A healthy family doesn’t necessarily have to be headed by a husband and wife, although some more conservative figures may argue otherwise. The numbers of black marriages have taken a sharp decline in recent years. According to the National Fatherhood Initiative, blacks and whites married at nearly identical rates from the late 1890’s to the mid 1950’s. But by 2004, just 38 percent of black males were married, compared to 59 percent of white males.
And the latest U.S. Census reports that two of three black children live in a home without a father, and close to 70 percent of all black births were out of wedlock.
Jones-DeWeever said those who use those statistics to justify husband-wife households are doing a disservice to those “non-conventional” families.
“They keep using these statistics to make the point that black marriages are going to hell in a hand basket,” said Jones-DeWeever, whose parents have been married for 46 years and whose husband's parents recently celebrated their 50th anniversary.
“I don’t think marriage is an indicator of the strength of black families, but I do think that black families are strong today, just as they were strong in yesteryear,” Jones-DeWeever said. “They just take a variety of forms, from single parents to grandparents, to people cohabitating.
“We are strong and we have severe challenges that a lot of other families don’t have to worry about or face,” she added. “And, that makes it harder.”
Among the issues that the black family must face that their white counterparts do not, Jones-DeWeever said, are access to quality education and combating a sometimes unjust justice system. It’s these issues that she hopes are addressed this weekend, said Jones-DeWeever, who plans on attending the march with her two sons, ages 10 and two. But she knows that her sons will need her and her husband to teach them lessons that their white counterparts do not have to prepare for.

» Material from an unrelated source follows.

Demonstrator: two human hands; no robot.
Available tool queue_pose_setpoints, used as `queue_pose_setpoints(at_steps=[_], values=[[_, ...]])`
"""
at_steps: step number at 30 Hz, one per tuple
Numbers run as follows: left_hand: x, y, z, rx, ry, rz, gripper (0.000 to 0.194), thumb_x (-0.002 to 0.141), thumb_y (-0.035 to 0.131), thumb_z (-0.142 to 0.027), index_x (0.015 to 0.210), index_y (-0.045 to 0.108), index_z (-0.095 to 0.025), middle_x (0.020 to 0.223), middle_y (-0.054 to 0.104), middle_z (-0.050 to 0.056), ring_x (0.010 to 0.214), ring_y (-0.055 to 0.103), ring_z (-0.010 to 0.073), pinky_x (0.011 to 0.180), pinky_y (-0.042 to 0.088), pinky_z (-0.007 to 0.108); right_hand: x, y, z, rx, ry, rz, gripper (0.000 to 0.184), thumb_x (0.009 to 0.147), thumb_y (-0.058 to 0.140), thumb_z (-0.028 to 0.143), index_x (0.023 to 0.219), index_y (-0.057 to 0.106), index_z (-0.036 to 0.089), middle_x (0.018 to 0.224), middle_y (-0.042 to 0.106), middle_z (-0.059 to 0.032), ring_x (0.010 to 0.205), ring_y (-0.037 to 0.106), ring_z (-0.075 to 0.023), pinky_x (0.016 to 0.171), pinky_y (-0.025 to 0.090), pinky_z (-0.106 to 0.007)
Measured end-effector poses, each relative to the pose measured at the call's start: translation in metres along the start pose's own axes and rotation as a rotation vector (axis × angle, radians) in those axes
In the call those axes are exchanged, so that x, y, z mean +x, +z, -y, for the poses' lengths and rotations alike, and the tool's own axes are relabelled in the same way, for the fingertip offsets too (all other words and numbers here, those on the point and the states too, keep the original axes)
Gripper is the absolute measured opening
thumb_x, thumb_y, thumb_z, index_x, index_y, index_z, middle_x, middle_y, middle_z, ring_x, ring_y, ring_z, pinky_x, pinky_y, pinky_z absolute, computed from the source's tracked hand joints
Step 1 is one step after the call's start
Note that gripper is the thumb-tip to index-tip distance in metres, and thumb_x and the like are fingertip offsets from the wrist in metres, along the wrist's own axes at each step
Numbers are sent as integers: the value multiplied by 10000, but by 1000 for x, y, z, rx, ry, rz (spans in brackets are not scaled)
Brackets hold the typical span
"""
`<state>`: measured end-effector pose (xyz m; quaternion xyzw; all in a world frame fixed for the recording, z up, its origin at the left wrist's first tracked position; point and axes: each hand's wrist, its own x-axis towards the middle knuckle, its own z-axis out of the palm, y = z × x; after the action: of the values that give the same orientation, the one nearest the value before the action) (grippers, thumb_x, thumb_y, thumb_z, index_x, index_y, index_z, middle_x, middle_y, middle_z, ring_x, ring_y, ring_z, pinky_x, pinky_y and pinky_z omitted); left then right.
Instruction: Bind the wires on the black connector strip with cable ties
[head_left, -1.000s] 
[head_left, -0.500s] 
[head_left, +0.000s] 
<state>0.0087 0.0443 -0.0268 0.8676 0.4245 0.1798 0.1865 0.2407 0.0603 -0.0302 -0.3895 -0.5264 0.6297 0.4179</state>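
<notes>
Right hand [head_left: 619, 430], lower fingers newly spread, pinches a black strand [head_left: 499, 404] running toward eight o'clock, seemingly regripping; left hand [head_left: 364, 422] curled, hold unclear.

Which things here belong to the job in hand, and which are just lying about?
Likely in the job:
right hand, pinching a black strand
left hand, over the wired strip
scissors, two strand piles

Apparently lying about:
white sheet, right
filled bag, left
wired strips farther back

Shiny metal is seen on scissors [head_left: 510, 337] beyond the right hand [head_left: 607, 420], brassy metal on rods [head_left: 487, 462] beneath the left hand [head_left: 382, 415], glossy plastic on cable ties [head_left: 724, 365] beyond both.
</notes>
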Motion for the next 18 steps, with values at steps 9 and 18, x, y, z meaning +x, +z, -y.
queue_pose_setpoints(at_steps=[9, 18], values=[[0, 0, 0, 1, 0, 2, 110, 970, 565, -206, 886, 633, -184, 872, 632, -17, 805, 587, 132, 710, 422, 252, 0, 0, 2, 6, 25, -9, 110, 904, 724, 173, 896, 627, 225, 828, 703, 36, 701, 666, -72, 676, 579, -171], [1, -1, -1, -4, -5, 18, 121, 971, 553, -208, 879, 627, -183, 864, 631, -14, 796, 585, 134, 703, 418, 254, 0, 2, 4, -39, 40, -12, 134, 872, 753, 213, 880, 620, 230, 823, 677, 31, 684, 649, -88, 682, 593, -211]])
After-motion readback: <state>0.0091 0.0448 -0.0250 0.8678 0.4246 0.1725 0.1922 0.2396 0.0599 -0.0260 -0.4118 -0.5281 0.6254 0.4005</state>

“I struggle with how I need to prepare them to survive in this society as they get bigger and grow,” Jones-DeWeever said. “The stigma of being a black make in this society is so strong. They’ll need to know who you act when you’re a 16-year-old black boy behind the wheel of your parents’ car and police stop you.
“It could be a matter of life and death for them, but not for a white family,” Jones-DeWeever said. “It’s an unfortunate reality of our lives as a black family.”
No matter how bleak some of the statistics and concerns may be for black families, Jones-DeWeever is confident that, if those who attend the march will act as forcibly as they speak, there’s nothing that black families can’t overcome.
“I still have faith. Despite all of the obstacles that have been put in our way since the moment we were forced ashore, we have survived,” she said. “If that’s not an indicator of strength, I don’t know what is.”